Interesting, although I wouldn't call 9 months old age! I did buy the extended warranty for this one. I suppose I could call Customer Service but I thought I'd get feedback from the folks here, first.

L


----------



## jcrain9663 (Jun 23, 2009)

Go to the Kindle Forum at Amazon and search for discussions on "battery life".  This has been discussed there, and some have reported that they found it meant they had a corrupted book file that was continually indexing (takes lots of battery power).  I don't recall the 

Here is part of one of the posts: 
"check to see if you have a book that is not indexing .... do a search - if the results come back - X number of items not yet searchable - then you have an eBook that is stuck and causing battery drain 

select that line on the screen to further drill down into the menu - this will let you see which item is hanging - from there select the item and it will usually start indexing - 

also if you add a large amount of content to your Kindle indexing can drain the battery - esp if it gets "stuck"


----------



## Leslie (Apr 7, 2008)

I am not going to search on Amazon! LOL. But, I did what you said...I did a search on the word "flicker." It came back with 7 pages of search results (popular word!) and at the end of the list, there were three items that could not be searched: two samples and (ironically), The Amazon Kindle FAQ by you-know-who.
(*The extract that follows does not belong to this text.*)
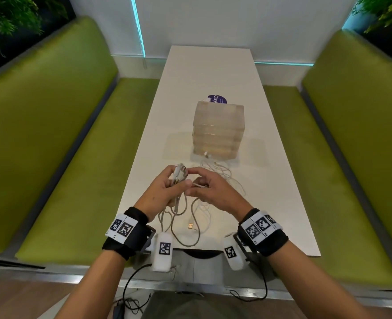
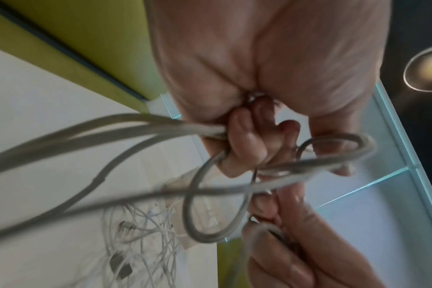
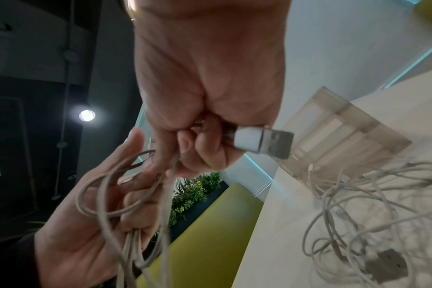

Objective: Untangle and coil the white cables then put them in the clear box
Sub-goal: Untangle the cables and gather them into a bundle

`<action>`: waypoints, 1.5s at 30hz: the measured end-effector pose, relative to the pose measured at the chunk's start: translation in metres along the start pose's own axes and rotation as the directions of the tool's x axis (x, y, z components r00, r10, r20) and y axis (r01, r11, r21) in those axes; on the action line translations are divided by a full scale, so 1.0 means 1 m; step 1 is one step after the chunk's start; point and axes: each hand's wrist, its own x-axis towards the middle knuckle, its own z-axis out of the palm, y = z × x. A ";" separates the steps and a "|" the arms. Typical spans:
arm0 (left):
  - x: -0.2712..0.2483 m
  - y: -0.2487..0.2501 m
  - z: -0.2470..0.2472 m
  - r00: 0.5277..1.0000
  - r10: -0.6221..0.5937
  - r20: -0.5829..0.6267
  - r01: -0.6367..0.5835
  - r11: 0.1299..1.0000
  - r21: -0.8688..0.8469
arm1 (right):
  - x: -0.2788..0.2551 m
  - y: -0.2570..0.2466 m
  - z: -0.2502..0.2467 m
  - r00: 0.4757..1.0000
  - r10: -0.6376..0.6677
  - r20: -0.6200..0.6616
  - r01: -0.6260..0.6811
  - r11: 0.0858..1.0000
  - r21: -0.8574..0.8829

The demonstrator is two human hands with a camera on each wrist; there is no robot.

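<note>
Two hands work above the near end of a white tabletop [image 1: 213, 72], coiling one white cable while the rest of the job waits. The left hand [image 1: 165, 189] has its fingers curled round a small bundle of cable loops [image 1: 179, 174], with loose lengths hanging from it to the tabletop; the right hand [image 1: 210, 188] pinches the same cable near its end, and the right wrist view shows a white plug [image 3: 249, 141] with a metal tip sticking out past its curled fingers. By the look of it the task is at an early stage: this first cable is only partly wound, a gold-tipped plug [image 1: 190, 225] lies loose near the table's edge, and a tangle of thinner white cables [image 1: 222, 173] lies between the hands and the clear box [image 1: 218, 130], untouched. The box stands upright in the middle of the tabletop, partly covering a purple sticker [image 1: 216, 99]; one connector [image 1: 206, 154] rests against its near base. Nothing can be made out inside the box, though its cloudy, ribbed walls make that hard to judge, and no opening or lid is discernible. How many cables make up the tangle cannot be counted, and both wrist views are blurred. Green benches [image 1: 59, 134] flank the table on either side.
</note>
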 end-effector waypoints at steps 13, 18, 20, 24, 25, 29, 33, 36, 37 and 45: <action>0.000 -0.011 -0.002 0.999 -0.020 -0.032 0.016 0.992 -0.126 | -0.002 0.005 0.008 0.986 -0.085 -0.140 0.087 0.996 0.008; 0.000 -0.008 -0.013 0.989 -0.038 -0.141 0.001 0.967 -0.256 | -0.015 0.013 -0.001 0.999 0.046 0.007 -0.044 0.985 -0.168; 0.000 -0.008 -0.019 0.985 -0.041 -0.167 -0.008 0.960 -0.281 | -0.025 0.027 0.000 0.992 0.107 0.060 -0.091 0.971 -0.223; 0.002 -0.008 -0.023 0.980 -0.036 -0.193 -0.026 0.950 -0.310 | -0.040 0.054 0.013 0.963 0.209 0.171 -0.128 0.911 -0.391; 0.002 -0.007 -0.021 0.981 -0.035 -0.192 -0.026 0.952 -0.306 | -0.042 0.060 0.017 0.953 0.229 0.200 -0.129 0.899 -0.418; 0.004 -0.008 -0.013 0.983 -0.038 -0.180 -0.011 0.965 -0.263 | -0.045 0.075 0.031 0.918 0.271 0.291 -0.095 0.861 -0.500; 0.005 -0.008 -0.013 0.983 -0.040 -0.178 0.000 0.975 -0.221 | -0.056 0.081 0.041 0.827 0.311 0.467 0.003 0.830 -0.558; 0.004 -0.006 -0.021 0.979 -0.038 -0.199 -0.008 0.974 -0.226 | -0.068 0.092 0.038 0.764 0.361 0.535 -0.039 0.853 -0.521; 0.004 -0.006 -0.024 0.978 -0.038 -0.206 -0.011 0.973 -0.231 | -0.072 0.094 0.035 0.749 0.369 0.550 -0.042 0.855 -0.517; 0.004 -0.006 -0.023 0.975 -0.028 -0.223 -0.029 0.968 -0.250 | -0.079 0.106 0.020 0.926 0.222 0.304 -0.101 0.924 -0.368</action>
I deleted those three items, did the search again and this time, there was no mention about indexing.

It is charging now. When it gets to fully charged, I'll keep track of how long it takes to run down again.

If this is the solution....I will be thrilled. I'll keep everyone posted.

L


----------



## Pawz4me (Feb 14, 2009)

I hope that solves the problem.  FWIW, I haven't noticed any difference in my battery life since the update.


----------



## talleylynn (Apr 24, 2009)

Leslie

I, too, have noticed that the battery isn't what it used to be since the update. Also, since I was fine with the pre-update battery life I never clocked how long it lasted, but it was more than a week with pretty heavy reading. I only use Whispernet to download, otherwise it's off. My kindle is also 9 months old.

A few weeks ago it got so bad that my battery was only lasting 4 hours before the low-battery message would come up. I called C S and they had me do a restart - hold the on off button for 15-30 seconds until it flashes. After the restart it was better, and back to almost a week of reading before it got down to 1/4. However, as time passes (ha! only a couple of weeks) it's inching back to short battery life. 

It has also started acting weird after the restart. Once, it jumped out of the book I was reading and spontaneously restarted and when it was done, the book ended up at the end of my booklist. Also, one day it bookmarked my place 20 page turns before where I actually stopped reading. It's done a few other things I can't remember now. It's not bad enough to call C S again, but it may get there soon. Are you having any of these other problems?


----------



## Leslie (Apr 7, 2008)

talleylynn said:


> It has also started acting weird after the restart. Once, it jumped out of the book I was reading and spontaneously restarted and when it was done, the book ended up at the end of my booklist. Also, one day it bookmarked my place 20 page turns before where I actually stopped reading. It's done a few other things I can't remember now. It's not bad enough to call C S again, but it may get there soon. Are you having any of these other problems?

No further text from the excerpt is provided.